1 of 1 people found the following review helpful By C. Norris on May 5 2004
Format: VHS Tape
Everyone who has a weakness for old movies should have this one in his/her collection.
Steely Joan Crawford evokes sympathy as an abandoned, financially-strapped wife and mother, though you know all along that Mildred will make it somehow.
Make it she does, stumbling into the restaurant business and making a success of it in spite of the fact that men find her so darned irresistible that she has to stop and peel one off every few steps.
Adding to Mildred's troubles is the fact that oldest daughter Vida(played by dewy-eyed young beauty Ann Blyth) has become an insufferable snob somewhere along the line, in spite of her middle-class upbringing.

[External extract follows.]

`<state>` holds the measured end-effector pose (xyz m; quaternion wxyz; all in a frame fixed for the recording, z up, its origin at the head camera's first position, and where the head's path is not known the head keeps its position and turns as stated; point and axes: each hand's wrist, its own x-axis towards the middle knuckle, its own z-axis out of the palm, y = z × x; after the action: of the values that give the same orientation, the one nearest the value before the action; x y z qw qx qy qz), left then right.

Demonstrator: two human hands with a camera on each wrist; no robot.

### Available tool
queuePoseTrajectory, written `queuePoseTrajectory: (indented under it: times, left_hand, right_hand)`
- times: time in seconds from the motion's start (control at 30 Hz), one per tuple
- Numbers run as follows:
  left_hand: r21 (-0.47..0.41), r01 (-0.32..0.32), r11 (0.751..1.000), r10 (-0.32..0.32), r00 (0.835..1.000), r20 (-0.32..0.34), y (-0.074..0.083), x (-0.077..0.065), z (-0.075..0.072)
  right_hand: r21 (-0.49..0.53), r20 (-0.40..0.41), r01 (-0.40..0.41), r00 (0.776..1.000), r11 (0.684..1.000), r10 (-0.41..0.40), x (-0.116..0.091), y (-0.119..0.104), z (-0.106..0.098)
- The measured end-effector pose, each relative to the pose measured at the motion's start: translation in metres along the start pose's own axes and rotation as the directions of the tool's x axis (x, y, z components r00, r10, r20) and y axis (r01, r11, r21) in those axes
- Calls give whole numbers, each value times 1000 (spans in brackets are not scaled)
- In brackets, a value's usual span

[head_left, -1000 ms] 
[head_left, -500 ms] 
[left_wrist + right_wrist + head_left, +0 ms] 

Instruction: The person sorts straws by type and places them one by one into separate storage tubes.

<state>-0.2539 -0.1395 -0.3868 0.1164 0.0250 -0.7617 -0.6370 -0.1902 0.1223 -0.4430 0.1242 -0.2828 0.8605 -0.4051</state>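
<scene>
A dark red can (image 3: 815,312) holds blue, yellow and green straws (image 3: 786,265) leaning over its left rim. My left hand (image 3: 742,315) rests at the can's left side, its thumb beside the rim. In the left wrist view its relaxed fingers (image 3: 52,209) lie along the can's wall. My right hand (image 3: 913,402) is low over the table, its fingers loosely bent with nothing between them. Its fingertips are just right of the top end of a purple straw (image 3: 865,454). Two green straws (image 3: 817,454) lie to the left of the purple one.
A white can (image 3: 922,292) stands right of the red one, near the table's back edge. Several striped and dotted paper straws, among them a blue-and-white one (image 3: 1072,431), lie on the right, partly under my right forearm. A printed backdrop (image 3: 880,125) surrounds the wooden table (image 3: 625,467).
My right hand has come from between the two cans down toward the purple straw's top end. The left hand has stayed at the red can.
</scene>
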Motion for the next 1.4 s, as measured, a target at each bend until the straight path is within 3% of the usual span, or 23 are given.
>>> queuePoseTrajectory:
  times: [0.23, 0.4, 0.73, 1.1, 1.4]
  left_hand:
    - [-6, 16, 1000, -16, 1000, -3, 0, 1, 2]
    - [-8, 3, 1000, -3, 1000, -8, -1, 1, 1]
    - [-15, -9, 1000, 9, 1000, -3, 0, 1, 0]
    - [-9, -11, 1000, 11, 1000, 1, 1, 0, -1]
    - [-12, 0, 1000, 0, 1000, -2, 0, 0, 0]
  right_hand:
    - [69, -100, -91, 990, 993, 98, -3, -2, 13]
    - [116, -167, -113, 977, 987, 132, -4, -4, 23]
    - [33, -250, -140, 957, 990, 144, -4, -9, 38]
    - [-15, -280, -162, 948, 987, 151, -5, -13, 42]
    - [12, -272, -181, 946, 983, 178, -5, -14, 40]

Mildred worships Vida, in spie of the fact that Vida is moody, verbally abusive, and impossible to please.Vida wants to be "rich", but when Mildred makes lots of money, it still doesn't suit Vida because her mother worked (ew, yuck) for it. You wish that Mildred would shake her, or at least ground her.
Eve Arden, one of my all-time favorites, is her usual wonderful self as Mildred's shrewd secretary and loyal friend.
Butterfly McQueen gets wasted once again in the role of the family's maid.
Even if you're not a Joan Crawford fan, buy this one; it makes terrific rainy-night viewing.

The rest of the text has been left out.